Bans on cell phone use while driving are having a positive effect on reducing motorcycle fatality rates, according to a recent study by Florida Atlantic University and the University of Miami.

The study actually intended to focus on overall traffic fatality rates involving cell phone use while driving. When it comes to car-to-car crashes, it's not clear that partial or total bans on phone use while driving has had any effect on fatalities. This could be explained by the high level of crash safety built into modern cars. It's possible that the number of crashes may still be higher in states without cell phone bans, but the cars involved are doing a good job of protecting their occupants from death.

Such is not the case when it comes to motorcycles, however. To the researchers' surprise, data from the study reflects that. States that have either a partial or total ban on cell phone use while driving have as much as an 11 percent reduction in motorcycle fatalities compared to states with no ban at all. This likely comes as no surprise to those of us who regularly battle inattentive traffic on two wheels, but it's great to get some quantitative statistics to back up our subjective experiences.
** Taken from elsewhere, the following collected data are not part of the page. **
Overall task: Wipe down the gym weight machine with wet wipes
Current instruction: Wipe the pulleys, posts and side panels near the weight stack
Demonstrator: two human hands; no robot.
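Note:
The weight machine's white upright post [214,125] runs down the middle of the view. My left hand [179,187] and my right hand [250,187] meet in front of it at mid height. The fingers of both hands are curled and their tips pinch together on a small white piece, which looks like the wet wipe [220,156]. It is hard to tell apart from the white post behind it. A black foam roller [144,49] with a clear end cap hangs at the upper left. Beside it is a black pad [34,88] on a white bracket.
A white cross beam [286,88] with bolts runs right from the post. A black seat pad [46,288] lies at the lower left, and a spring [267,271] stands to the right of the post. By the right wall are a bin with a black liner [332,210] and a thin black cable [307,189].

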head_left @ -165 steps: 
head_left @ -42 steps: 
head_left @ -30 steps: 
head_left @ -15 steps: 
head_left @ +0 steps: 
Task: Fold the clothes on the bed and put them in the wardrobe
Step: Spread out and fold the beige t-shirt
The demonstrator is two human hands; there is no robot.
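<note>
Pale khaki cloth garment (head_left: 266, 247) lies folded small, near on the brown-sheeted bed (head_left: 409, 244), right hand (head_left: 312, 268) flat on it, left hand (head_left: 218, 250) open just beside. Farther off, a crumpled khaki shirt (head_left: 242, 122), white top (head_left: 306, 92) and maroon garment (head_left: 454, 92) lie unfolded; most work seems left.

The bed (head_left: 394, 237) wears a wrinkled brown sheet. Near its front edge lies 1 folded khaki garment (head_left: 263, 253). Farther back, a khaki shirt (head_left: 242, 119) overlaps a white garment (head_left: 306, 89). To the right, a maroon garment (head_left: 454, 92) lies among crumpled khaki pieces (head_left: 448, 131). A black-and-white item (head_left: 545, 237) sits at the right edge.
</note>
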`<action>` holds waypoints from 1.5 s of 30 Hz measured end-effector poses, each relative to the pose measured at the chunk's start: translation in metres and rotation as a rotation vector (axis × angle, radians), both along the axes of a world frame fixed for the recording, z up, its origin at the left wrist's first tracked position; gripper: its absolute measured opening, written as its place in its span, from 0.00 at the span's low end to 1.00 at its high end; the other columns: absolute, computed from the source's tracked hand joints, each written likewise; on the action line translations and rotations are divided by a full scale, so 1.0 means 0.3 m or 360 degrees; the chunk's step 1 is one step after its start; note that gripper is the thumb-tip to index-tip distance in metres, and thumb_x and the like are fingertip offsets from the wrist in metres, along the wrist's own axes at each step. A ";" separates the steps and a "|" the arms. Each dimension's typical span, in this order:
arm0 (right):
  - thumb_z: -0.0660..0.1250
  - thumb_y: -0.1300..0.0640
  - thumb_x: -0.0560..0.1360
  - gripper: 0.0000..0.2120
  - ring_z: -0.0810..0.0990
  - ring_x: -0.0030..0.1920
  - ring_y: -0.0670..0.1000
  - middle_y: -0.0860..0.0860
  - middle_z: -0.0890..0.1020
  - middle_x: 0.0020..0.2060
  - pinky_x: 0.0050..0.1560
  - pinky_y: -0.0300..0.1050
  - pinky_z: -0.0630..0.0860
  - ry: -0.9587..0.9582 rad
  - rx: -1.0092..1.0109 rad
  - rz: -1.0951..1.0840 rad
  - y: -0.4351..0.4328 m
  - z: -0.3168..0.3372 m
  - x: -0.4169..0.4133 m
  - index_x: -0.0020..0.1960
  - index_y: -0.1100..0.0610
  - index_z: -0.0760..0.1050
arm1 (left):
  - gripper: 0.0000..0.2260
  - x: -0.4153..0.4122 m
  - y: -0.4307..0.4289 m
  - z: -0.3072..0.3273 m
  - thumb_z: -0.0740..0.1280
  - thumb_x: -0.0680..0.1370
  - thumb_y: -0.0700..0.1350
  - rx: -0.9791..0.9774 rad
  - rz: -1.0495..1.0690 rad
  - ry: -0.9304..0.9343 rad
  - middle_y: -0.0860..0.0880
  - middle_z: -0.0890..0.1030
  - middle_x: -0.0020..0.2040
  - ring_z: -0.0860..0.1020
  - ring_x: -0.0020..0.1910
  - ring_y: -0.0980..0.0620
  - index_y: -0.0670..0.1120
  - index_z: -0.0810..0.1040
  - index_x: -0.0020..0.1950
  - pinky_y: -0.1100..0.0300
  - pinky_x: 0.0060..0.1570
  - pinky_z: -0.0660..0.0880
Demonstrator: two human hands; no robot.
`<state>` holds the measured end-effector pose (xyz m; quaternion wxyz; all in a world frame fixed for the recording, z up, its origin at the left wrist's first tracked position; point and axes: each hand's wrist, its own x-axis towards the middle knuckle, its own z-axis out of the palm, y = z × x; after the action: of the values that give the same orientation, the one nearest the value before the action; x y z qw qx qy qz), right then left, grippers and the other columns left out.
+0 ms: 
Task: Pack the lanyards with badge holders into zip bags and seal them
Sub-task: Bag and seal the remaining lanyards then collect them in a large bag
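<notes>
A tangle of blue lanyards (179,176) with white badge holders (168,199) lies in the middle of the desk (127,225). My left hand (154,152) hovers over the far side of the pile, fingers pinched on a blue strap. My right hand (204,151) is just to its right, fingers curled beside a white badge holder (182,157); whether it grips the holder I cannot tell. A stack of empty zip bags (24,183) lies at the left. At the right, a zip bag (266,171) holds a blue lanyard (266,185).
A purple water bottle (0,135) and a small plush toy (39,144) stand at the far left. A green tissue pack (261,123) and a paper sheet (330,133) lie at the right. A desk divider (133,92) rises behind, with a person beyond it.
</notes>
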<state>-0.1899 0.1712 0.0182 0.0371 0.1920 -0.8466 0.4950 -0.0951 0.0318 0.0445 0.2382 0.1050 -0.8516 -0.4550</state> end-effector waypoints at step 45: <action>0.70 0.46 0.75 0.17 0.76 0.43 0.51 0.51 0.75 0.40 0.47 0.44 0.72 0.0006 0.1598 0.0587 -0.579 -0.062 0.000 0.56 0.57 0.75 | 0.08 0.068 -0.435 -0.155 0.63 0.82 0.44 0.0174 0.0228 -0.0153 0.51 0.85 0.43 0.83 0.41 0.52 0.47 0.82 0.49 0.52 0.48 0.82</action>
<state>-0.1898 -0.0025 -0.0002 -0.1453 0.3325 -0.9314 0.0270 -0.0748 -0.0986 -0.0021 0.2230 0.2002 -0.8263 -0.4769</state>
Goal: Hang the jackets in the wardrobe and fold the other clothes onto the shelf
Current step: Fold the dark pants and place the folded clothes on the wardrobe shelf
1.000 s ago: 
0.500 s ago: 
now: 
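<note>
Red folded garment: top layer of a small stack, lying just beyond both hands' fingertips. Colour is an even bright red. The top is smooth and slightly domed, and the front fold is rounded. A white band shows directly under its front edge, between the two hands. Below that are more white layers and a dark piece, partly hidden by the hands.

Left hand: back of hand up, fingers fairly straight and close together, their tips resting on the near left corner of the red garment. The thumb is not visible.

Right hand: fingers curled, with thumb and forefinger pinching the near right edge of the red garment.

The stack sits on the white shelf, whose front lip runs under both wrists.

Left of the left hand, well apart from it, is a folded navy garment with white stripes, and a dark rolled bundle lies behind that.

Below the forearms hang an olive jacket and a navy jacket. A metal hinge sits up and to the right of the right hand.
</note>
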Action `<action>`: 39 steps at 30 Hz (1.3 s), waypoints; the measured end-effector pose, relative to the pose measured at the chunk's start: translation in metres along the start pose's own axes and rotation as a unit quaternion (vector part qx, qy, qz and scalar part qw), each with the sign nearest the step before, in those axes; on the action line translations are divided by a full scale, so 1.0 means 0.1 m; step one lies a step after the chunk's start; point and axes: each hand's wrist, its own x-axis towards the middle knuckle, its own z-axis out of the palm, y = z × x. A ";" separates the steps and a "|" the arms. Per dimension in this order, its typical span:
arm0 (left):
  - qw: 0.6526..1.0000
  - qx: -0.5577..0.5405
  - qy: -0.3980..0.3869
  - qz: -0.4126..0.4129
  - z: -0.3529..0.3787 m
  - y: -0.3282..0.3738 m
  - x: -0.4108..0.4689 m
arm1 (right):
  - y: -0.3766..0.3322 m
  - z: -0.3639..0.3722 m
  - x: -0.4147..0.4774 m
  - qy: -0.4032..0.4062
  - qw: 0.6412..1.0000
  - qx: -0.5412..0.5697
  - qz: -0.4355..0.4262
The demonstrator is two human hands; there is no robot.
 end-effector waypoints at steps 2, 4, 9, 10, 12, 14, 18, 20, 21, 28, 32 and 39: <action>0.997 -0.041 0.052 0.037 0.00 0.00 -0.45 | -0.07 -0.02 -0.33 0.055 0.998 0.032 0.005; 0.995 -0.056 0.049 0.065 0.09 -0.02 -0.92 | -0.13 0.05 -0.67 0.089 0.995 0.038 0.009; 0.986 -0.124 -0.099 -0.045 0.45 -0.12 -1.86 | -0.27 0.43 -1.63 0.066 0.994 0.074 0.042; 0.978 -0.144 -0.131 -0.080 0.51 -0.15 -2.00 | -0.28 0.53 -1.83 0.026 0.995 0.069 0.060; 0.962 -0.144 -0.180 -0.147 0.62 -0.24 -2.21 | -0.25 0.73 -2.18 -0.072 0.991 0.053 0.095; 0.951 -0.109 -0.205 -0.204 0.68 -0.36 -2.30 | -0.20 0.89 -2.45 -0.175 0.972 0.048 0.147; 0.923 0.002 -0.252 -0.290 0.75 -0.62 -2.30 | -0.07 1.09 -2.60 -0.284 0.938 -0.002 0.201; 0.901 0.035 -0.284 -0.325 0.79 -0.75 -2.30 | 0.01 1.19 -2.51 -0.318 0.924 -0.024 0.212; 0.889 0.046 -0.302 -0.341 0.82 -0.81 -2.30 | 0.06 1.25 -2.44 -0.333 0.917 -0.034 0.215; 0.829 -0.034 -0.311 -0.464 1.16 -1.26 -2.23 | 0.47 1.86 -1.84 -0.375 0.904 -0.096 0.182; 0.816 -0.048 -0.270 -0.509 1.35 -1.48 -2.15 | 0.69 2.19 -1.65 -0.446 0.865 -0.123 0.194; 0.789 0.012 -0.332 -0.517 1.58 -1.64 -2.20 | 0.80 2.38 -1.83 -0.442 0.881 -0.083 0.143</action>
The researchers of this study argue that policymakers should consider strengthening texting and handheld cell phone bans, as well as enforcement, to improve safety and save motorcyclist lives. According to the Insurance Institute for Highway Safety, using a hand-held cell phone while driving is illegal in just sixteen states plus Washington, D.C. as of December 2018.

Some states are in the process of implementing such bans, while others are being held up in the legislature. In my home of Massachusetts, for example, several bills have been introduced to the state Congress with strong support from the public. Governor Charlie Baker, who previously opposed the bill, reversed his position on the subject last year and now supports it. Yet legislators have hesitated to pass such bans out of fear that they could be used to facilitate racial profiling, giving police another excuse to pull people over. All states surrounding Massachusetts already have such laws on the books. Texting while driving is already prohibited in Massachusetts, as well as nearly every state.

This is just one state's example of the difficulty of passing a hand-held cell phone ban. Perhaps this study will lend some credibility to the claims of improved safety with a ban, particularly when it comes to motorcyclists, and help get more such laws passed.